Multicolor Clumpy Brush strokes look great on the scarf and not bad on the hat. Figure 8 has a detail of this state. I’m going to use my artistic license (before it expires) and explore some painterly effects on the background. What follows is a combination of experimentation (what some people call “trial and error” I like to call “trial and success”) and a bit of inspiration. I saved half a dozen layered stages as I created this piece, using Iterative Save. They are all available in the Lessons folder on the CD for your examination.
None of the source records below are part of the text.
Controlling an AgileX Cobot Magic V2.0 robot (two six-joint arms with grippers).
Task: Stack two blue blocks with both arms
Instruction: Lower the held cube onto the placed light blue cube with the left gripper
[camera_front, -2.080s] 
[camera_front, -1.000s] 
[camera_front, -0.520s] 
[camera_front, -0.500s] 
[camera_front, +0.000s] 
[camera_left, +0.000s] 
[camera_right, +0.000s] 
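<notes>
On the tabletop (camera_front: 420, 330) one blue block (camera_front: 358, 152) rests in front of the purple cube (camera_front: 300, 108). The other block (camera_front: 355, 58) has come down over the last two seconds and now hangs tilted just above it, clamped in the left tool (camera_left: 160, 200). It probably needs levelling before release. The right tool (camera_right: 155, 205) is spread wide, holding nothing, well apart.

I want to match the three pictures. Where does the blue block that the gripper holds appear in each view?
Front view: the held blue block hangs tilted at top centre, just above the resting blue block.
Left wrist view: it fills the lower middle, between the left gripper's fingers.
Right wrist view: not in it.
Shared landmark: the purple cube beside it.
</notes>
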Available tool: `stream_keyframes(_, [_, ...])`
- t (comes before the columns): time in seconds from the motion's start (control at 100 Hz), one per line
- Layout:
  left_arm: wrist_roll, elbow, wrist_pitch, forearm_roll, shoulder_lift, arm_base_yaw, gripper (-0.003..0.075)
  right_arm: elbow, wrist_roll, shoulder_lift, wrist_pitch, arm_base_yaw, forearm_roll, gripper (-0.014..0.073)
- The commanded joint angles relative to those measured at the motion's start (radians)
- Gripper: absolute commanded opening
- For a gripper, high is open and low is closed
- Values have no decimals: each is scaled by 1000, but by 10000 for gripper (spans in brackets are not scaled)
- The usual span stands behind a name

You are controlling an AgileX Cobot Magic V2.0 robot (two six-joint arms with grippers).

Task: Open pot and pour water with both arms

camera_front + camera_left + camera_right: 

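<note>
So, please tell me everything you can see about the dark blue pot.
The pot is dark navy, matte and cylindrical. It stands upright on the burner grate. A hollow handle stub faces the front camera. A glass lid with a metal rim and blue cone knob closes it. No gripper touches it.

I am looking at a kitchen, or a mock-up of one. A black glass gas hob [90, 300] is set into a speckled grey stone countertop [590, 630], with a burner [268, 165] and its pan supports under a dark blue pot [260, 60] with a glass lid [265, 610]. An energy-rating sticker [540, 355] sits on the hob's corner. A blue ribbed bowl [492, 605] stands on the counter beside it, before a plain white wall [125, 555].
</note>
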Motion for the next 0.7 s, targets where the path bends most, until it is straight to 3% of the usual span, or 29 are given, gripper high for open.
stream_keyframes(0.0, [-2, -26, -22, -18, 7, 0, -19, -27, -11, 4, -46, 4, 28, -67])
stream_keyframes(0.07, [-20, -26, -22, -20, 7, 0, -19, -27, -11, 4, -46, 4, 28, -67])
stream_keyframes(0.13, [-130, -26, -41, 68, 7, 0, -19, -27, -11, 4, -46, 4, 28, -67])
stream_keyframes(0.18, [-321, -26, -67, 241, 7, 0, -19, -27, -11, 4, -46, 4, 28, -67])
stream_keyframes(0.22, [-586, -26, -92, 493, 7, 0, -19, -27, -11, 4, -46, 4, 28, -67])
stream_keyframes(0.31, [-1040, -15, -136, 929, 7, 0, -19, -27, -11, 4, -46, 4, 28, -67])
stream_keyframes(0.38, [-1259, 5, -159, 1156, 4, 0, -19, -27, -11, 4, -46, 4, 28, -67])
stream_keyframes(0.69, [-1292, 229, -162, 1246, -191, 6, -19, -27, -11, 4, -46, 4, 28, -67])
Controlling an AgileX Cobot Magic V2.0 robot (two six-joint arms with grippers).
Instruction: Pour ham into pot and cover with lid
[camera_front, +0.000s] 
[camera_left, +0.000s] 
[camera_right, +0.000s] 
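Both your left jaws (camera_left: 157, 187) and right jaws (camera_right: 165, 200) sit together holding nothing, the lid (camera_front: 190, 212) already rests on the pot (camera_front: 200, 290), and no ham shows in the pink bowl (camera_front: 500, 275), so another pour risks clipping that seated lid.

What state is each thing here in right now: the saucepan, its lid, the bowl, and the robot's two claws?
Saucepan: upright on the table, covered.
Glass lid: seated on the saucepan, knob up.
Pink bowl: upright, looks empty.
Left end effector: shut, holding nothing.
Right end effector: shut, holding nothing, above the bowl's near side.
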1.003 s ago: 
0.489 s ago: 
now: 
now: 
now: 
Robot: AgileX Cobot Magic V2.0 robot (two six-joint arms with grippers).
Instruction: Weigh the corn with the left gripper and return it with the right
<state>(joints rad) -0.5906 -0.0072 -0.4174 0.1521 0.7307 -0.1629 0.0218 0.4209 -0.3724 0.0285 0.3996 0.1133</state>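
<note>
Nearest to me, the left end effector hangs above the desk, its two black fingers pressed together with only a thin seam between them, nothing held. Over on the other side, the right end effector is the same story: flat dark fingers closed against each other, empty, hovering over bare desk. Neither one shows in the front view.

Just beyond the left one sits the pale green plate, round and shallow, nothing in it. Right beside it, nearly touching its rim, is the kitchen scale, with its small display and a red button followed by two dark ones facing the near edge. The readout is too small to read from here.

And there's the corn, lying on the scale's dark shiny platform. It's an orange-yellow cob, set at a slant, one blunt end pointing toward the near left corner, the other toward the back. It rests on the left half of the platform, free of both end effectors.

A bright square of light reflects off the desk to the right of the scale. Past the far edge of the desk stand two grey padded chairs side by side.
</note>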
Figure 8. Getting colorful.


I retrieved some background color from the abstract paintings behind me in the photo, using Dry Ink with Clone Color enabled. I liked some of these strokes: the area behind my hat and back, and the brown squiggles near my arm echoing the line of my right sleeve. Figure 9 shows that more work was done on the face, with darker skin tone and a couple of highlights added. Also added was a pinkish hue on the nose and ears. Another tool was dragged into my custom palette, a Blender variant for smoothing these skin tones and the rough strokes on the hat. Colorful reflections on the eyeglasses were made with the Scratchboard Tool.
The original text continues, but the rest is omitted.